Environics Analytics’ Prizm segmentation system breaks the Canadian population down into 66 types. These types, which are narrower, more sophisticated versions of composites such as the soccer mom or NASCAR dad, are based on a host of factors, from where you live to what you buy and what you believe.
They assign one dominant type to each census division area, which are very closely aligned to Elections Canada poll divisions, taking as a given that people who live nearby tend to have similar profiles.
The dominant group in Surrey North, at 43 per cent, is what Environics identifies as fairly well-off, blue collar ,South Asian families, both Canadian-born and immigrant. They’re more likely to have large households and to speak a non-official language at home. Let’s call them Aspirasians.

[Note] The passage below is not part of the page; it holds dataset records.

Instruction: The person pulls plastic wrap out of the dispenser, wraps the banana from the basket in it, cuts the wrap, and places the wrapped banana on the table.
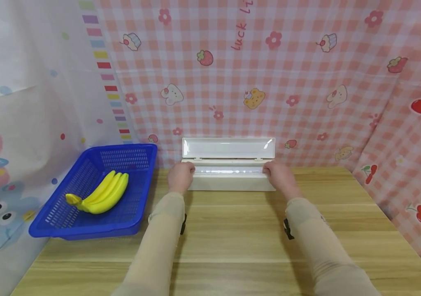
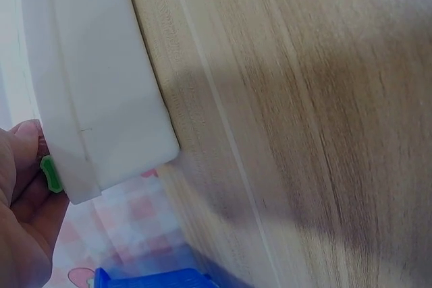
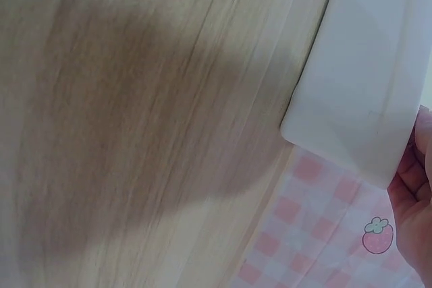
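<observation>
a long white box [image 1: 231, 184] is sitting on the wooden table [image 1: 232, 242], in front of the person and close to the backdrop. its hinged lid [image 1: 229, 148] is standing open at the back, and a shiny, clear roll [image 1: 229, 170] is lying inside. the left hand [image 1: 180, 177] and right hand [image 1: 281, 177] are gripping opposite ends of the box, fingers bent narrowly round them; whether they are also pinching any film, i cannot tell. in the left wrist view, a small green piece [image 2: 50, 174] is showing between the left fingers and the box. uneven pulling could be skewing the box or tearing thin film, and a bump could be dropping the upright lid onto the fingers. further out, to the left, a blue basket [image 1: 88, 232] is holding a yellow bunch of bananas [image 1: 103, 195]. behind everything, a pink checked cloth [image 1: 214, 82] is hanging.
</observation>
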The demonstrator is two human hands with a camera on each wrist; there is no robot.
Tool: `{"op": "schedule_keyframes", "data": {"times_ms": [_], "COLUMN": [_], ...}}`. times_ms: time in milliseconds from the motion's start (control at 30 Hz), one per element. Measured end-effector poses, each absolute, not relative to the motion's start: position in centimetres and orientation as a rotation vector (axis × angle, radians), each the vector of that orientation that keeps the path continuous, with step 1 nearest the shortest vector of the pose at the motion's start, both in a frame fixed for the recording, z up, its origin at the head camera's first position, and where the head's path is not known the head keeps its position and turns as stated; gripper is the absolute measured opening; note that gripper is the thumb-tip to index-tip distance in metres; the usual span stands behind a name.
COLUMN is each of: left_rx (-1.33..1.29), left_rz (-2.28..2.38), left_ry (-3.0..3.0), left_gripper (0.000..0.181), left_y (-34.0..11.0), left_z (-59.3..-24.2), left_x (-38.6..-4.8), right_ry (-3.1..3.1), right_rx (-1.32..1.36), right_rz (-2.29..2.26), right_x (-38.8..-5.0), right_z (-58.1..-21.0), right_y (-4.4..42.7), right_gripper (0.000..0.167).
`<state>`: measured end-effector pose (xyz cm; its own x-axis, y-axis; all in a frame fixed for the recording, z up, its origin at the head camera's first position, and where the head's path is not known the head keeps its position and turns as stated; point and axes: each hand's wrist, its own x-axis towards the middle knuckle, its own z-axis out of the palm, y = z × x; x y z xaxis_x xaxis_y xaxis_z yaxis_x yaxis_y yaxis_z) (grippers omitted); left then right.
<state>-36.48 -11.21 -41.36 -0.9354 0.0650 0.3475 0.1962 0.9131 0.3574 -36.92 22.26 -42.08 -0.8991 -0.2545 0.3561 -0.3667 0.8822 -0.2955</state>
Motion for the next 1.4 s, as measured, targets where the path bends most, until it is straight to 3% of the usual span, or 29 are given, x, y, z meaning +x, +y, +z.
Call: {"op": "schedule_keyframes", "data": {"times_ms": [867, 1400], "left_rx": [-0.220, -0.245], "left_rz": [-0.599, -0.585], "left_ry": [-2.729, -2.699], "left_gripper": [0.019, 0.022], "left_y": [-11.5, -11.7], "left_z": [-40.5, -39.5], "left_x": [-36.5, -36.6], "right_ry": [-2.754, -2.736], "right_rx": [0.442, 0.453], "right_rz": [0.528, 0.519], "right_x": [-36.5, -36.6], "right_z": [-40.9, -39.8], "right_y": [22.4, 22.6], "right_gripper": [0.004, 0.012]}}
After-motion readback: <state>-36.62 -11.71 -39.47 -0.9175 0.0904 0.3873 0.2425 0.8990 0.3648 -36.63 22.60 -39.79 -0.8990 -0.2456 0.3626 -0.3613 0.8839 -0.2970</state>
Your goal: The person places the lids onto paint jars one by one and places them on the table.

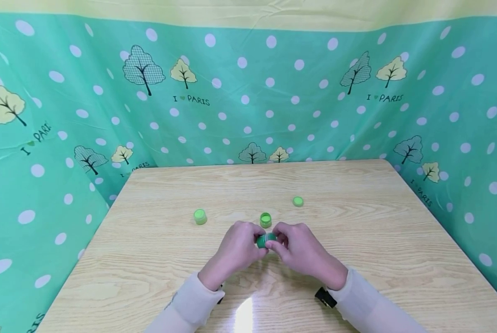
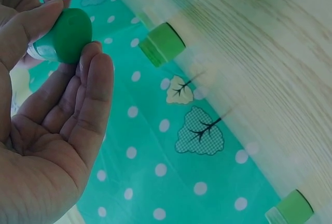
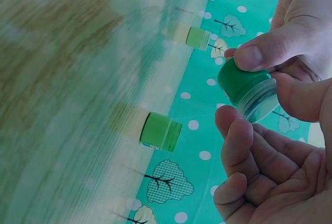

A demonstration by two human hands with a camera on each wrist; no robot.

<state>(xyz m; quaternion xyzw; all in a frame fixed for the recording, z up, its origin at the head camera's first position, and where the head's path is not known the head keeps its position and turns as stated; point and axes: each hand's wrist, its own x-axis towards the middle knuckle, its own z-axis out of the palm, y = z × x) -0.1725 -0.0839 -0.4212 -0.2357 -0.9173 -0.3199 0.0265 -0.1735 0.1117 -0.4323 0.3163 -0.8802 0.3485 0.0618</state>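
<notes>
Between both hands is a small dark green jar [image 1: 261, 241] with a clear rim, tilted on its side above the table. My left hand [image 1: 241, 245] pinches its green end between thumb and fingertips. At the clear rim, the thumb and fingertips of my right hand [image 1: 300, 247] grip the other end, plain in the right wrist view on the jar [image 3: 241, 81]. Just beyond the hands stands an open light green jar [image 1: 265, 220]. A round light green lid [image 1: 298, 201] lies farther back to the right.
Another light green jar [image 1: 200, 217] with a pale green top stands left of the hands. The wooden table [image 1: 157, 259] meets a green dotted curtain [image 1: 232, 106] at the back and sides. A black strap piece [image 1: 326, 297] shows at the right wrist.
</notes>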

In the 2008 election, 10 per cent of this group’s votes shifted toward the Conservatives, mostly at the expense of the NDP. That meant a gain of 1,600 votes for the Conservatives, and a loss of 1,300 votes for the NDP. The Conservatives gained a little less than 1,000 votes from two of the next largest groups, Canadian Tirekickers, mostly white exurban families, and Rust Collars, a low-income, mobile, working-class population.
Those swing votes are the difference between winning and losing. On the map it looks as though the riding changed hands because the northern part of the riding, dominated by suburban families and the working-class groups, went majority Conservative. But it was narrowing the gap in the South Asian that made the biggest difference.
What the Conservatives did, starting in the 2006 campaign, was combine their internal polling data with market research to develop profiles of the voters they thought they could reach. How to reach them is another question. Environics research shows the South Asian group’s values tend toward concepts such as “belonging to the global village,” an “ecological lifestyle” and “joy of consumption.” They are less likely than the average Canadian to identify with a Canadian identity or to have a flexible definition of family.
André Turcotte, a professor of communications at Carleton University who has worked in this field, says the Conservatives likely have a group such as the South Asians broken down into several smaller segments. Those from the Indian Punjab would be separated from those from Vietnam, those who have been here 15 years or less separated from the Canadian-born, as well as stats for those with children or grandparents at home.
It’s because they have that kind of data on the ridings they need to win that the Conservatives are employing micro-targeting in their policy platform, Prof. Turcotte said.
Income-splitting for couples with a stay-at-home parent, for example, appeals to young, suburban, traditional families. They tend to live in hotly contested ridings such as those in Surrey and Brampton.
“It definitely benefited Harper in 2006 and 2008. The unanswered question is whether you can do it on a large enough scale to deliver a majority,” Prof. Turcotte said.
Jennifer Lees-Marshment, a professor and expert on political marketing, said the idea with micro-targeting is to use party resources more efficiently, but it also means small slices of the electorate become disproportionately significant. “It’s supposed to be a more practical and effective use of resources,” she said, “but democratically it’s problematic because they only bother with a tiny group of voters.”